In the moment of silence after the crash, it seemed to him that he heard Franciscos's voice, asking him quietly in the ballroom of this building, yet asking it also here and now: "Who is the guiltiest man in this room?" He heard his own answer of the past: "I suppose--James Taggart?" and Francisco's voice saying without reproach: "No, Mr. Reardon, it's not James Taggart, "--but here, in this room and this moment, his mind answered: "I am."
He had cursed these looters for their stupid blindness? It was he who had made it possible.

You definitely need to read the entire book; and if you haven't read it in a long time, you need to read it again.

UPDATE: BTW, the answer to my rhetorical question (Do these jackasses want the economy of the U.S. to collapse?) is clearly, yes.
March 30th turned to be quite a day for our domestic auto industry.

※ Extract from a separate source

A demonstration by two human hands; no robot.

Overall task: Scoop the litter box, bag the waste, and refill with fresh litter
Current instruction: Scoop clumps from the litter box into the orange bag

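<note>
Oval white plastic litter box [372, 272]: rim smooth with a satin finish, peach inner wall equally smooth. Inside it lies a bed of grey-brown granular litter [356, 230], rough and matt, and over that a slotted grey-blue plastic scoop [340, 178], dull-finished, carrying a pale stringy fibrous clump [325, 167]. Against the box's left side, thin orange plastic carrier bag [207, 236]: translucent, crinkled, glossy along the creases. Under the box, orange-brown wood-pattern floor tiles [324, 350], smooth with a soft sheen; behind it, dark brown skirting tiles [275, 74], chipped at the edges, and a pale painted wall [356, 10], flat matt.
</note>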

Amidst the hullabaloo over Obama’s decision to fire former General Motors CEO Richard Wagoner, few noticed the U.S. Department of Transportation's release of a new 262-page regulation requiring automakers to meet yet another costly round of fuel-economy standards for cars and light trucks. (See Department of Transportation press release here.)
The Detroit News reported that the new standard will saddle Detroit’s reeling auto industry (and their dwindling number of consumers) with considerable new costs, costs that consumers may not recoup for almost eight years...

Yes. That should just about do it for the auto industry, Detroit, and Michigan.